Laura ordeñaba las vacas como si fuera una cosa refleja, automáticamente su cuerpo sabía lo que tenía que hacer, llevaba demasiado tiempo haciéndolo, conocía perfectamente cómo coger las ubres de cada vaca, cómo debía apretarlas y cómo debía hablarla para tranquilizarla. A mí me fascinaba ver trabajar a Laura con esos enormes animales con esas enormes ubres y cómo su voz era capaz de tranquilizar a esas bestias. Siempre la admiré, me parecía increíble que una persona con esa sensibilidad para tratar a los animales, fuera tan fría con su hermana pequeña y conmigo, que no fuera capaz de darme algo de cariño casi me daba igual, pero a la pequeñaja, un mínimo de cariño, por favor. No lo entendía, pero sabía que detrás de esa dureza que siempre tenía Laura con nosotras, se escondía una dulzura y un saber mucho más amplio de lo que podríamos llegar a percibir, al menos de momento.

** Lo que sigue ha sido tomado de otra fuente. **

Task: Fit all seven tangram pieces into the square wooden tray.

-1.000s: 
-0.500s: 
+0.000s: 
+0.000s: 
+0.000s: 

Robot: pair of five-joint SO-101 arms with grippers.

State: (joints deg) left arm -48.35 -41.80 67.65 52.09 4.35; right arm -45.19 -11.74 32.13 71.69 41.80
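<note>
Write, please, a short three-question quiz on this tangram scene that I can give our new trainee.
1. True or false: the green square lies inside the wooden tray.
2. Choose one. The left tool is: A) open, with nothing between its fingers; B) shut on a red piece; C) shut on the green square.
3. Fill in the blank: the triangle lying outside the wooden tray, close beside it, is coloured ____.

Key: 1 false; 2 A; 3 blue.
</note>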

Así que, dado que hoy era sábado y tocaba la ardua tarea de limpiar el gallinero, lo mejor era ponerse manos a la obra cuanto antes. Hoy me sentía generosa.

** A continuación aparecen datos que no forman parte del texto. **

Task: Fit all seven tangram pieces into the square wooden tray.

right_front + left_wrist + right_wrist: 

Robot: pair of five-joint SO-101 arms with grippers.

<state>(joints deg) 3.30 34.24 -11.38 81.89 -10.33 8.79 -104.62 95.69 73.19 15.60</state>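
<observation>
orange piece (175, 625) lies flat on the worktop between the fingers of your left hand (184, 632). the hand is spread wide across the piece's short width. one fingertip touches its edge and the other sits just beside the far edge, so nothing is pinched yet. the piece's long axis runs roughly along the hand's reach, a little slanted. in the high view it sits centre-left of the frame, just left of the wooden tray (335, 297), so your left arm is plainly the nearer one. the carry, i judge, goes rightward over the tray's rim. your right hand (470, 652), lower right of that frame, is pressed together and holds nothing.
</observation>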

-      Anda Isabel, vete a ayudar en casa, yo me quedo con las gallinas.
Laura levantó la vista de las ubres de la vaca y agitó la cabeza en signo de desaprobación.  La saqué la lengua y me enchufó un chorro de leche de la misma teta, salí corriendo por si me daba. Ahora recuerdo estos momentos como si hubieran tenido lugar ayer mismo.

Pero no lo es, no es ayer, han pasado muchas cosas desde entonces, padre no está y madre tiene alzhéimer y está en una Residencia para mayores.
Lo de padre fue duro, pasó lentamente por esa maldita enfermedad que destroza la vida de tanta gente año tras año y se los lleva antes de tiempo. Lo de madre está siendo distinto, un calvario dirían muchos, al poco de fallecer padre, madre entró en una depresión, sola en esta casa. Laura se casaría en unos meses, la pobre intentó agilizar la boda para que su padre, al que siempre adoró, llegara; pero no fue posible, y a los cuatro meses del fallecimiento de padre, se casó y se fue de casa.  Madre quedó sola y poco a poco la enfermedad fue mermando su capacidad de independencia, hasta el punto que peligraba su integridad personal. Nos planteamos varias opciones, pero al final la más coherente era la residencia.